Go, Pope, go!
A guy with arguably one of the most important and toughest jobs in the universe just quit with only two weeks’ notice. He had a billion people in his organization. His “company” provided not just a housing allowance but a compound so impressive that it had an original Michelangelo painting … on the ceiling!
He had a security detail with velvet uniforms and spears. This guy was so powerful that he didn’t answer to a board of directors — he answered only to God. And unless there’s a scandal that’s yet to hit the wire, he voluntarily retired.
Leaders of organizations that require new blood, fresh ideas and a different skill set are often so wrapped up in their trappings that they forget the company is more important than they are. They grow long in the tooth, and their employees, customers and shareholders suffer as a result.
Although this may be correlated with age, correlation is not causation. The three factors I’ve observed that contribute to the “not yet dead, but still in office” syndrome are waning passion, reluctance to change and disinterest in learning.
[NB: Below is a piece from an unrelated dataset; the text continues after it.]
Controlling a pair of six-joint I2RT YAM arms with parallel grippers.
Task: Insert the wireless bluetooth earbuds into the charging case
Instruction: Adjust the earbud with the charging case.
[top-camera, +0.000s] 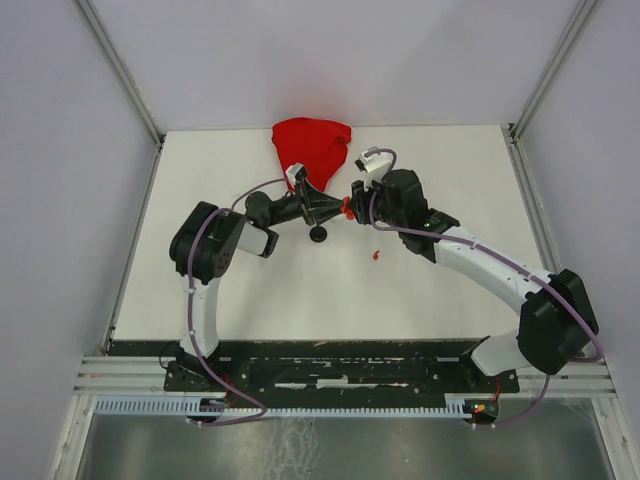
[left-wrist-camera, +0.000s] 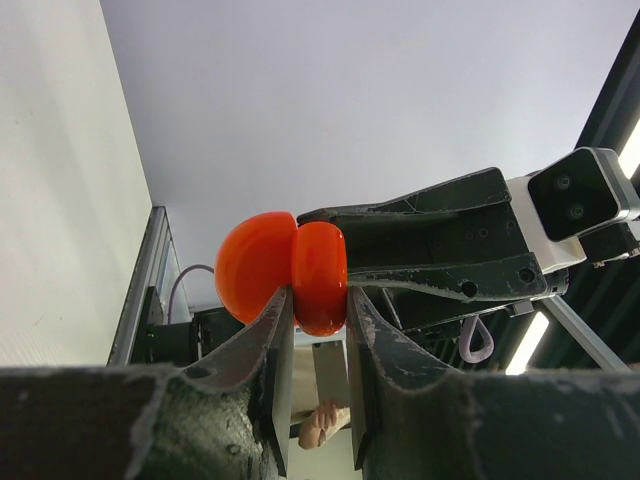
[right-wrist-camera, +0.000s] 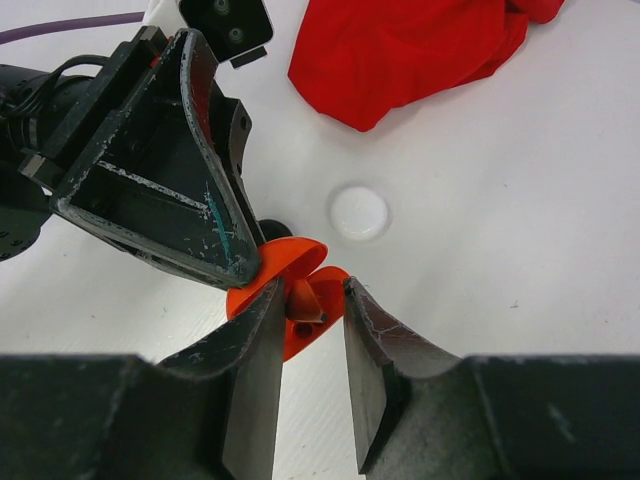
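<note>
1. White tabletop (top-camera: 250, 290) inside pale walls, with a red cloth (top-camera: 312, 140) bunched at its far edge. The two arms meet just in front of the cloth.
2. On the left, a black case (top-camera: 318, 233) sits on the table, just below the meeting point.
3. The left gripper (left-wrist-camera: 320, 305) is clamped on the red charging case (left-wrist-camera: 320, 275). It pinches one half edge-on, and the other half hangs open beside it. The case is held up off the table.
4. Next comes the right gripper (right-wrist-camera: 312, 292), nose to nose with the left. Its jaws stand apart, straddling a red earbud (right-wrist-camera: 303, 298) that sits in the open case. A gap shows on one side of the earbud; contact on the other side cannot be told.
5. The earbud's long axis runs roughly in line with the right fingers, so it lies straight ahead of them. Seating it probably calls for a short push along that line while the left arm braces.
6. Farthest right, a second red earbud (top-camera: 375, 256) lies loose on the table, nearer the right arm. A white case (right-wrist-camera: 358, 212) rests shut beyond the grippers.
</note>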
The company leader who ignores changing customer requirements and a shifting business environment eventually goes the route of the Twinkie.
Public companies and those owned by “professional investors” rarely have this problem. If anything, they’re too quick to pull the trigger and convene the College of Cardinals. Family businesses, however, often struggle with transition. Founders may have the right to stay in office, just like the pope, but if their objective is to continue the business, sell it or transition to the next generation, they must ensure that they haven’t put their ego and need for control squarely in front of the goal line.
It takes lots of courage to be an effective leader. But sometimes it takes more courage to admit that you aren’t the right person for the job.